Nepal’s political musical chairs often throw up surprises. Chance and accident, not calibre, decide who occupies the big chair when the music stops. Politics is driven purely by the pursuit of power and is almost always at the cost of principles and a long-term vision beneficial for the state and society.
K P Oli, Chairman of the Communist Party of Nepal (UML) returns as the head of the government exactly three years after he had to demit office because the supreme court foiled his attempts to be close to power, even as a caretaker Prime Minister by dissolving the House twice. The apex court held both dissolutions unconstitutional and issued a writ of mandamus that Nepali Congress (NC) leader Sher Bahadur Deuba, who had submitted signatures of a majority of the MPs in his support, be made PM.
Strangely, Oli and Deuba are political pals now, with Deuba, 81, agreeing to wait for 21 months for Oli to vacate the office in his favour.
Political stability has eluded Nepal for over 34 years since it ushered in multi-party democracy – first through a constitutional monarchy arrangement in 1991 and later becoming a republic in 2006. The first phase saw changes of government 15 times, and Oli will be the 18th PM in 17 years in the republic.
But the change this time came in a much more mysterious, if not conspiratorial, manner. Barely four months ago, Pushpa Kamal Dahal “Prachanda” had kicked the NC out of the ruling coalition and tied up with the Communist Party of Nepal (Unified Marxist-Leninist), with Oli and Prachanda pledging to be together in “heaven and hell”.
Every outgoing Nepal PM has demonstrated a unique characteristic: The refusal to take accountability for poor delivery, a struggling economy, blatant corruption and the absence of political ideology and principles guiding their politics. And almost every one of them has seen a “foreign hand” in their exit, but never in their entry into power. Prachanda was no exception this time when he said that the political group that is replacing him would have been impossible to engineer by its constituents alone.
Prachanda may just be expressing his anger and frustration over the loss of power. He lost the vote of confidence motion that he called for earlier this week. However, competing external powers, over the years, have not concealed their interest in Nepal’s internal politics.
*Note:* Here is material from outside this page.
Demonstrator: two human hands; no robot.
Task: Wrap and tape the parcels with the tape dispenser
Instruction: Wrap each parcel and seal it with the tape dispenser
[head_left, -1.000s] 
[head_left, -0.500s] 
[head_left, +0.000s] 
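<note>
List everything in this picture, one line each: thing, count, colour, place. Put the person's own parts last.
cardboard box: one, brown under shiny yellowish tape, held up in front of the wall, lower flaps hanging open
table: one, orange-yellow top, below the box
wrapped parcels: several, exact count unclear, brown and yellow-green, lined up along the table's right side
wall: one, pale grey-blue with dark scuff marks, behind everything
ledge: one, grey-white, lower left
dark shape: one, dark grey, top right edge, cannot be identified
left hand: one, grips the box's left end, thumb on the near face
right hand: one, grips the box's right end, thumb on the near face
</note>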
China officially and visibly played a role in bringing about communist unity. Oli and Prachanda fought the general election as allies in 2017 successfully and merged their parties briefly before only to part ways. Beijing would have wished for a long and happy union when Oli joined the Prachanda-led coalition in March this year.
On the other side of the coin are the interests of the US-led West and India. Both are unlikely to be pleased with the communist parties of Nepal coming together, given their ideological leanings.
Despite the presence of the Maoists in the coalition that was led by Deuba, and China’s disapproval, his government ratified the $500 million grant through the Millennium Challenge Compact with the US aid agency in February 2022. Deuba’s partner Oli, on the other hand, is viewed as “anti-India” by many in Delhi.
Somewhat ironically, he is seen as a nationalist in Nepal for having stood his ground when India imposed an economic blockade for over four months in September 2015 and when a dispute over the border erupted four years later. Delhi may well still be miffed at him for signing the Transit and Transport Agreement (TTA) in March 2016 with China. It formalises Nepal’s access to the sea in the north if it faces an economic blockade from the Indian side.
Oli has also said that he will bring “Nepali territory” under India’s administrative control back, through dialogue. India and the US have also shown concern and advised Nepal not to execute projects under the Belt and Road Initiative (BRI) and fall into the debt trap, despite pressure from the north not to ignore the deal signed seven years ago.
Nepal’s diplomacy, like its politics, is unstable largely because of a lack of credibility of the political parties. This factor becomes more acute in the absence of a permanent institution that signals stability, as the monarchy did for many.
China, like Russia, is uncomfortable with Nepal condemning the latter’s aggression in Ukraine so soon after it endorsed the MCC. Russia’s request to Kathmandu to review its stand in the UN given the Soviet Union’s contribution to Nepal’s development till the late ’80s has thus far been ignored. China, which frequently sends high-power delegations to Nepal, has also expressed its concerns. Chief among them is that Nepal’s geo-strategic location will be used by the US, aided by India, against China. So, its trust and support for communist forces in Nepal may well be more tactical, born of necessity, than ideological or moral.
However, Nepal’s overwhelmingly large economic relationship is with India. In partnership with the Nepali Congress, Oli seems to be cognisant of this reality and its bearing on his political future. Rajan Bhattarai, foreign policy advisor to Oli, recently told PTI that India’s support and cooperation were crucial for Nepal’s development and stability.
Oli’s acerbic tongue, intolerance of dissent, and megalomaniac tendencies have been visible over the years that he has been in power. Add to this the plethora of corruption charges against him and his allies, and it is likely that instability will continue to be the order of the day.